Graphic by Angelie Zaslavsky
Amazon has nabbed a lion in winter.
The retail and entertainment giant announced Wednesday that it would acquire MGM, the storied movie studio for $8.5 billion, giving them the keys to franchises like James Bond and Rocky, and landing the flagging studio around $3 billion more than its valuation. If all this consolidation seems like a product of the 21st century’s rapacious online monopolies, it’s actually true to the spirit of Metro-Goldwyn-Mayer’s multihyphenate origins.

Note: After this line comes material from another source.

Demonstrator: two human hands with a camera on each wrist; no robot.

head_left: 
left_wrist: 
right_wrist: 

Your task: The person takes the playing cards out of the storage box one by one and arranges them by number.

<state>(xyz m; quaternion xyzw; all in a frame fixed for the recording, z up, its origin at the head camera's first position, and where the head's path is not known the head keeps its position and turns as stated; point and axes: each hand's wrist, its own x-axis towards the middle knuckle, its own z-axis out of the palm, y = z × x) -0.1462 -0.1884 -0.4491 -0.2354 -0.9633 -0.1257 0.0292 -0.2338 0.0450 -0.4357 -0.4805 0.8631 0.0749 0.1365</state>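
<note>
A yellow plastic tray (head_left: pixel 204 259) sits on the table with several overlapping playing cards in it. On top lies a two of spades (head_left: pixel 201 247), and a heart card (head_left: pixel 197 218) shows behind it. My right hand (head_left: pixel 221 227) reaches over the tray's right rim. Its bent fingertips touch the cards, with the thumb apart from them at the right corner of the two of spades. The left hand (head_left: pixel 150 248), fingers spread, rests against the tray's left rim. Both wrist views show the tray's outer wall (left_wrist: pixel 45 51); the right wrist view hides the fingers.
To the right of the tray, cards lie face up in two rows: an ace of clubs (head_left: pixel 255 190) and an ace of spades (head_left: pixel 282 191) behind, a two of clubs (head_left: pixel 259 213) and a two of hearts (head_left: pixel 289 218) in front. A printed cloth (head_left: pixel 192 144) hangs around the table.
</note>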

It all started with a few Jews. Samuel Goldwyn (né Goldfish), a Polish immigrant, who founded Goldwyn Pictures in 1916, produced a raft of silent films, standing out from the crowd of upstart studios with a striking production card featuring a real-life lion encircled in a crest.
In 1924, Marcus Loew, who owned a chain of theaters, bought Goldwyn’s outfit. This was part of the old “vertical integration” system, wherein production companies also controlled distribution and owned the cinemas showing the films. It was a bit of an antitrust issue, but one recently vanquished right as Netflix began snapping up theaters. Loew acquired Goldwyn to diversify his slate of pictures after buying Metro Pictures Corporation a few years before.
So, so far we have the Metro and the Goldwyn part of MGM. Where does the last M come in? Louis B. Mayer, who helped start Metro, but struck out on his own with Louis B. Mayer Pictures, came to Loew asking to be bought — in exchange, Mayer built on his success as producer alongside the wunderkind Irving J. Thalberg.
These men came to embody the Hollywood Golden Age with classics like “Gone with the Wind” and “The Wizard of Oz.” Their way of doing business — what Mayer termed Mayer’s Ganze Mishpocheh, was recently brought to life in David Fincher’s “Mank.” We also have these two to thank for the Oscars, which Mayer began in order to spurn Hollywood unions.
But fortunes rise and fall. Over the years the house that Mayer (and Goldwyn and Loew and Thalberg) built changed quite a bit to stay in the game. It paired with United Artists. It changed hands between businessman Kirk Kerkorian, Ted Turner, an Italian conglomerate. It even filed for bankruptcy in 2010.
While the studio is responsible for some of the most iconic images in film, for many decades its story was one of fighting to survive and stay relevant. Leo the lion had some lean years, and now Amazon has the lion’s share.
Let’s just hope that Jeff Bezos isn’t the new James Bond.